Below is a listing to copy exactly; no image goes into the copy.

:: Dataset extract ::
╔══
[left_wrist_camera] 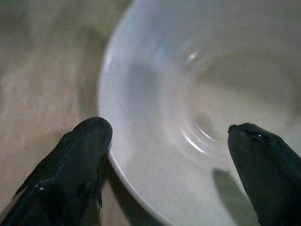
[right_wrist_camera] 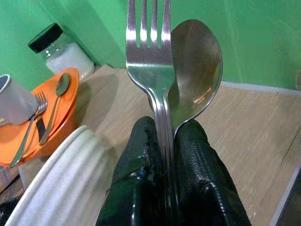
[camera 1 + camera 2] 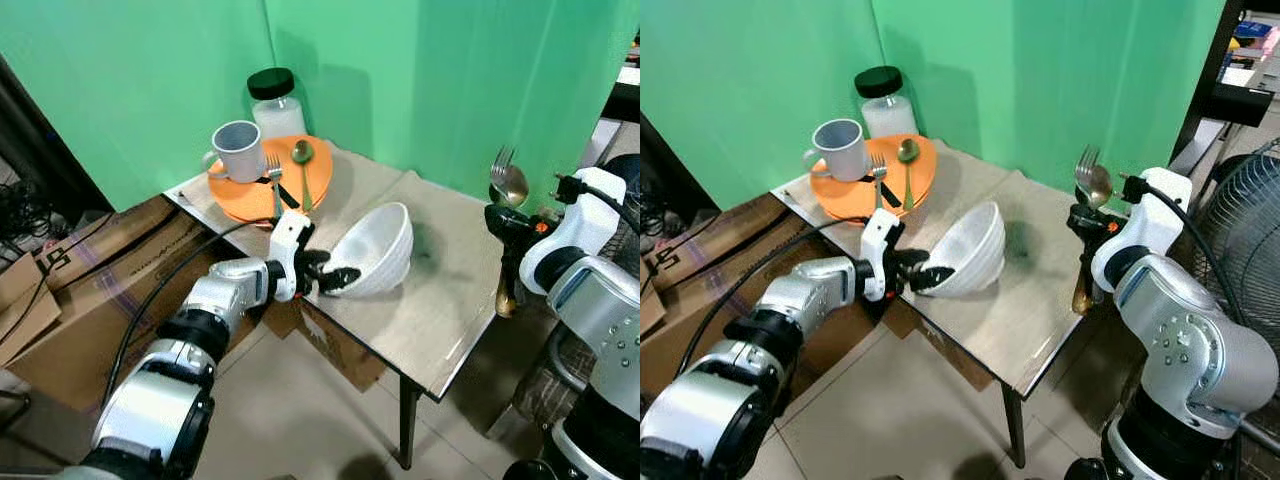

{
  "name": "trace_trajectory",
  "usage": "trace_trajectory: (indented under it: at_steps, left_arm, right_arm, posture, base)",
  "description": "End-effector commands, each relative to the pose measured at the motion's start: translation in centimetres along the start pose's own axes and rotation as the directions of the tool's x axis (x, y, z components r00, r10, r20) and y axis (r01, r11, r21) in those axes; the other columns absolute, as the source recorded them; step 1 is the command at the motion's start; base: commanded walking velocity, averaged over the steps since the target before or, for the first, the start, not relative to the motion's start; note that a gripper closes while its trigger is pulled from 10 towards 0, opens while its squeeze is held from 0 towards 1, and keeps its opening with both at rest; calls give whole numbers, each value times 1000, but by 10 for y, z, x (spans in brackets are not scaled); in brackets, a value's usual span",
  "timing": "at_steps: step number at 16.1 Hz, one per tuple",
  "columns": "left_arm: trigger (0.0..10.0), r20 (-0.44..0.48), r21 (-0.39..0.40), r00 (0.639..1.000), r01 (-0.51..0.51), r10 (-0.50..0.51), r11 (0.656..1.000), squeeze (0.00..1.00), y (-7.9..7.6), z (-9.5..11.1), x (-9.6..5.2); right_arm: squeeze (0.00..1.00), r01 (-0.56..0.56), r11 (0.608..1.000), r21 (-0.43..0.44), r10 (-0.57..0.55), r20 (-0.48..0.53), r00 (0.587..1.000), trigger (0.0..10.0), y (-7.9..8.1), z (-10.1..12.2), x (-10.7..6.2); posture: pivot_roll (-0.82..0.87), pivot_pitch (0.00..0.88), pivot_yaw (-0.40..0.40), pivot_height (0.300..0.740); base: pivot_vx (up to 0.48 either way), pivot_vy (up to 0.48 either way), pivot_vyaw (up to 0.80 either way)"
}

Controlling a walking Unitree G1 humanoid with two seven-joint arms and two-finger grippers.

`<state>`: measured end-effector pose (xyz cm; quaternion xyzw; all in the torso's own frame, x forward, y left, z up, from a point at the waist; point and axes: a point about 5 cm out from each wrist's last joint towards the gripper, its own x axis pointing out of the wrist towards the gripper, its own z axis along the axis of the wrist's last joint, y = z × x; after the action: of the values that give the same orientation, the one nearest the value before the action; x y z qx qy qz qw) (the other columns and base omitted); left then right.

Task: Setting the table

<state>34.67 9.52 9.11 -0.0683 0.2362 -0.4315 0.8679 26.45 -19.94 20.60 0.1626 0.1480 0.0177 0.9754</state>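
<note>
Counter (image 3: pixel 440 320), one, centre frame.

Upper left: one orange plate (image 3: pixel 235 197) carrying one mug (image 3: pixel 238 150), one fork (image 3: pixel 275 180) and one spoon (image 3: pixel 302 165); one black-lidded jar (image 3: pixel 277 103) behind.

Centre: one white bowl (image 3: pixel 380 245), tipped on its side on the counter. Left tool (image 3: pixel 337 279) pinches its rim, one finger (image 1: pixel 77 165) outside, one inside. Judged rigid, smooth, breakable, probably slippery; the rim is the only hold, so set it down gently.

Right: right tool (image 2: pixel 169 155) closed on one fork (image 2: pixel 149 56) and one spoon (image 2: pixel 195 66), held upright by the handles beside the counter edge. Judged stiff, light, thin metal; liable to slide or pivot against each other.
</note>
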Motion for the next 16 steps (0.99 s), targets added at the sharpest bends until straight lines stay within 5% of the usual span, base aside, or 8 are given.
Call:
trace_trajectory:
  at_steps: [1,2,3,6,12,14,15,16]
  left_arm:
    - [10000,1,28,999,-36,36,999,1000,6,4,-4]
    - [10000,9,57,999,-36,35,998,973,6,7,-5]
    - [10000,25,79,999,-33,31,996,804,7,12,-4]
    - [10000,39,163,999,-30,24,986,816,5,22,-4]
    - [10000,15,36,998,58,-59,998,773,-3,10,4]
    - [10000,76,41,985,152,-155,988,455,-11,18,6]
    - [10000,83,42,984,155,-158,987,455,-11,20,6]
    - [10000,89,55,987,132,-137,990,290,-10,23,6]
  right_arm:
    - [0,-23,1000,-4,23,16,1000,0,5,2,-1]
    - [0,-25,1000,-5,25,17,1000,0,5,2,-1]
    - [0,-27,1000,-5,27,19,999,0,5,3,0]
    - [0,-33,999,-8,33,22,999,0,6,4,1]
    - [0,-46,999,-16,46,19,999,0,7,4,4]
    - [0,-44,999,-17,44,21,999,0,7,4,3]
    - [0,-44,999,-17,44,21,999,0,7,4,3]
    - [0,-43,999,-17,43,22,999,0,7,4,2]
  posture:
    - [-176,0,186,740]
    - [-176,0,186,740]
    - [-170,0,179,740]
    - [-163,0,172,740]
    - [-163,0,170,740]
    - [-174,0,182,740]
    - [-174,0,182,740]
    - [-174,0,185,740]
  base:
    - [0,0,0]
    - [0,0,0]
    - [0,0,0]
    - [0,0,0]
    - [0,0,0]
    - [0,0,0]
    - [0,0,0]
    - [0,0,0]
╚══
:: Exercise response ::
[left_wrist_camera] 
[right_wrist_camera] 
[camera 1 + camera 2] 

{
  "name": "trace_trajectory",
  "usage": "trace_trajectory: (indented under it: at_steps, left_arm, right_arm, posture, base)",
  "description": "End-effector commands, each relative to the pose measured at the motion's start: translation in centimetres along the start pose's own axes and rotation as the directions of the tool's x axis (x, y, z components r00, r10, r20) and y axis (r01, r11, r21) in those axes; the other columns absolute, as the source recorded them; step 1 is the command at the motion's start; base: commanded walking velocity, averaged over the steps since the target before or, for the first, the start, not relative to the motion's start; note that a gripper closes while its trigger is pulled from 10 towards 0, opens while its squeeze is held from 0 towards 1, and keeps its opening with both at rest; calls give whole numbers, each value times 1000, but by 10 for y, z, x (spans in brackets are not scaled); in brackets, a value's usual span",
  "timing": "at_steps: step number at 16.1 Hz, one per tuple",
  "columns": "left_arm: trigger (0.0..10.0), r20 (-0.44..0.48), r21 (-0.39..0.40), r00 (0.639..1.000), r01 (-0.51..0.51), r10 (-0.50..0.51), r11 (0.656..1.000), squeeze (0.00..1.00), y (-7.9..7.6), z (-9.5..11.1), x (-9.6..5.2); right_arm: squeeze (0.00..1.00), r01 (-0.56..0.56), r11 (0.608..1.000), r21 (-0.43..0.44), r10 (-0.57..0.55), r20 (-0.48..0.53), r00 (0.587..1.000), trigger (0.0..10.0), y (-7.9..8.1), z (-10.1..12.2), x (-10.7..6.2); posture: pivot_roll (-0.82..0.87), pivot_pitch (0.00..0.88), pivot_yaw (-0.40..0.40), pivot_height (0.300..0.740); base: pivot_vx (up to 0.48 either way), pivot_vy (up to 0.48 either way), pivot_vyaw (up to 0.80 either way)"
}

Controlling a walking Unitree G1 humanoid with two seven-joint arms and two-finger grippers.

`<state>`: measured end-effector pose (xyz cm; quaternion xyzw; all in the torso's own frame, x forward, y left, z up, from a point at the waist; point and axes: a point about 5 cm out from each wrist's last joint towards the gripper, its own x axis pointing out of the wrist towards the gripper, its own z axis along the axis of the wrist's last joint, y = z × x; after the action: of the values that give the same orientation, the one nearest the value before the action; x y z qx qy qz qw) (the other columns and base omitted); left then right.

Task: Setting the table

<state>34.67 9.52 9.11 -0.0683 0.2362 -0.4315 0.8679 26.45 -19.94 20.60 0.1626 0.1480 0.0177 0.9754</state>
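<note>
Counter (image 3: pixel 440 320), one, centre frame.

Upper left: one orange plate (image 3: pixel 235 197) carrying one mug (image 3: pixel 238 150), one fork (image 3: pixel 275 180) and one spoon (image 3: pixel 302 165); one black-lidded jar (image 3: pixel 277 103) behind.

Centre: one white bowl (image 3: pixel 380 245), tipped on its side on the counter. Left tool (image 3: pixel 337 279) pinches its rim, one finger (image 1: pixel 77 165) outside, one inside. Judged rigid, smooth, breakable, probably slippery; the rim is the only hold, so set it down gently.

Right: right tool (image 2: pixel 169 155) closed on one fork (image 2: pixel 149 56) and one spoon (image 2: pixel 195 66), held upright by the handles beside the counter edge. Judged stiff, light, thin metal; liable to slide or pivot against each other.
</note>
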Motion for the next 16 steps (0.99 s), targets added at the sharpest bends until straight lines stay within 5% of the usual span, base aside, or 8 are given.
Call:
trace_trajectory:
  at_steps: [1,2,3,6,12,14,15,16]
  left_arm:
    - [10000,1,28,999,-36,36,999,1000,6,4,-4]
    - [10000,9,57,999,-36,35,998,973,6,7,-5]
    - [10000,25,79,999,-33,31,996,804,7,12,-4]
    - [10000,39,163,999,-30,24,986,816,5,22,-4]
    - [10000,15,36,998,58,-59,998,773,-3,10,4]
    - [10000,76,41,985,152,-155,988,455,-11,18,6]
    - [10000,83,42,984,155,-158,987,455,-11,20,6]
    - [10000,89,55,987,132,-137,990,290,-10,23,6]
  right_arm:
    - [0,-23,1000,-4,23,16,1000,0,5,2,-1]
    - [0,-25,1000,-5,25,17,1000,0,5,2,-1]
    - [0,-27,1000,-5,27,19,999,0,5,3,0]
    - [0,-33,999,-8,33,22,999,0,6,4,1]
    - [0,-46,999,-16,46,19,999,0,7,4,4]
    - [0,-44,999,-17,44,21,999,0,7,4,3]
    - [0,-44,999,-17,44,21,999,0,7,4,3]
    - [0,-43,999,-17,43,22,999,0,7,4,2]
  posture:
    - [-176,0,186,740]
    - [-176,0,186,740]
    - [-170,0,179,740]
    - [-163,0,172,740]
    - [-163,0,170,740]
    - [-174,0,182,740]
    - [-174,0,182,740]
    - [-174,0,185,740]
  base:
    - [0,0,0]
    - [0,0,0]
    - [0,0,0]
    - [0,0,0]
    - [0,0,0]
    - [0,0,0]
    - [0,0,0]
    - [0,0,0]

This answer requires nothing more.